## WHAT YOU ARE ASKED TO DO
Take the data below and filter it for lines containing the word "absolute"; show each line found.

## DATA PROVIDED
....

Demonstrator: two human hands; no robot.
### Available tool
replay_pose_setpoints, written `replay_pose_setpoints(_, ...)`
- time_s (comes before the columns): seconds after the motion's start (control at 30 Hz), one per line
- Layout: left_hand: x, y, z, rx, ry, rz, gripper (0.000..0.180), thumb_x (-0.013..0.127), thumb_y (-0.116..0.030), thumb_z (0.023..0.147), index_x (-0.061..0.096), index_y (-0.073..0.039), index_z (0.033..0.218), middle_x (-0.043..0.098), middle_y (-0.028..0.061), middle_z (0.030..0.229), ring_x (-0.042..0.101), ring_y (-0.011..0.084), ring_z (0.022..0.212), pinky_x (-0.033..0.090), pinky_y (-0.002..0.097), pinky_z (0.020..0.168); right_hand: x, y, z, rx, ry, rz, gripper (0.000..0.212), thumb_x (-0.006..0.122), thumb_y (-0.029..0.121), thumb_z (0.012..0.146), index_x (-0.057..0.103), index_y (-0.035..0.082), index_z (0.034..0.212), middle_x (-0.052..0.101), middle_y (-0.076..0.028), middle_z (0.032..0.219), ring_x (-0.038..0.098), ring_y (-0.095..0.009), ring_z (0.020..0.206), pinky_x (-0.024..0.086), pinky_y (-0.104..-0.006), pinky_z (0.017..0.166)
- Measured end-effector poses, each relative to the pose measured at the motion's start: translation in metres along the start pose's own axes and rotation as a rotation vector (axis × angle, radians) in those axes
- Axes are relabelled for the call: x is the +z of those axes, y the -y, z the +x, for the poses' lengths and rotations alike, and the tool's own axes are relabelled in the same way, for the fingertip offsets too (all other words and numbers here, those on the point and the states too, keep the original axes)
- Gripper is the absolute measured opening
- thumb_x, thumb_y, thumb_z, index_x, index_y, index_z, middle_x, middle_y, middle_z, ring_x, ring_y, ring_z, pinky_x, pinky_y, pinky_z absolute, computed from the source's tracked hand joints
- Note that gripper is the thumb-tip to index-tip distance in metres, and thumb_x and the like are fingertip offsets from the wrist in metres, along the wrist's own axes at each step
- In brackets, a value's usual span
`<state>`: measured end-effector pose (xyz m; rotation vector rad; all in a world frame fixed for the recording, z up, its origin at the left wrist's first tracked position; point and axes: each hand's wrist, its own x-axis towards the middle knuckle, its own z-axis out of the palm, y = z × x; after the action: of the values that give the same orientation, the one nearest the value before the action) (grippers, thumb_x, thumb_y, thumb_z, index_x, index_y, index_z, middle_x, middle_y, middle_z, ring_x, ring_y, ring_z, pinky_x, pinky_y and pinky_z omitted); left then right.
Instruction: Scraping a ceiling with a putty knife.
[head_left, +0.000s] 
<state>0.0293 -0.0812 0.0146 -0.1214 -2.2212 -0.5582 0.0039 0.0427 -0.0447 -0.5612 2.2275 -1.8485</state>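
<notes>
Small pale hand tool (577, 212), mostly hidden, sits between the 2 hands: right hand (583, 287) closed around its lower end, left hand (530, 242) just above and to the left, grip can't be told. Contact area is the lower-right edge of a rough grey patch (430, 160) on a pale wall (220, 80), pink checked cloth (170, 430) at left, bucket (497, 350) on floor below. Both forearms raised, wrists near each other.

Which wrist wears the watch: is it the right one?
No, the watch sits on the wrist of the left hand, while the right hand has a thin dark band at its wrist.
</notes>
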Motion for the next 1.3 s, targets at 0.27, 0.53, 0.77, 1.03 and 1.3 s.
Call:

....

## TASK RESULT
- Gripper is the absolute measured opening
- thumb_x, thumb_y, thumb_z, index_x, index_y, index_z, middle_x, middle_y, middle_z, ring_x, ring_y, ring_z, pinky_x, pinky_y, pinky_z absolute, computed from the source's tracked hand joints

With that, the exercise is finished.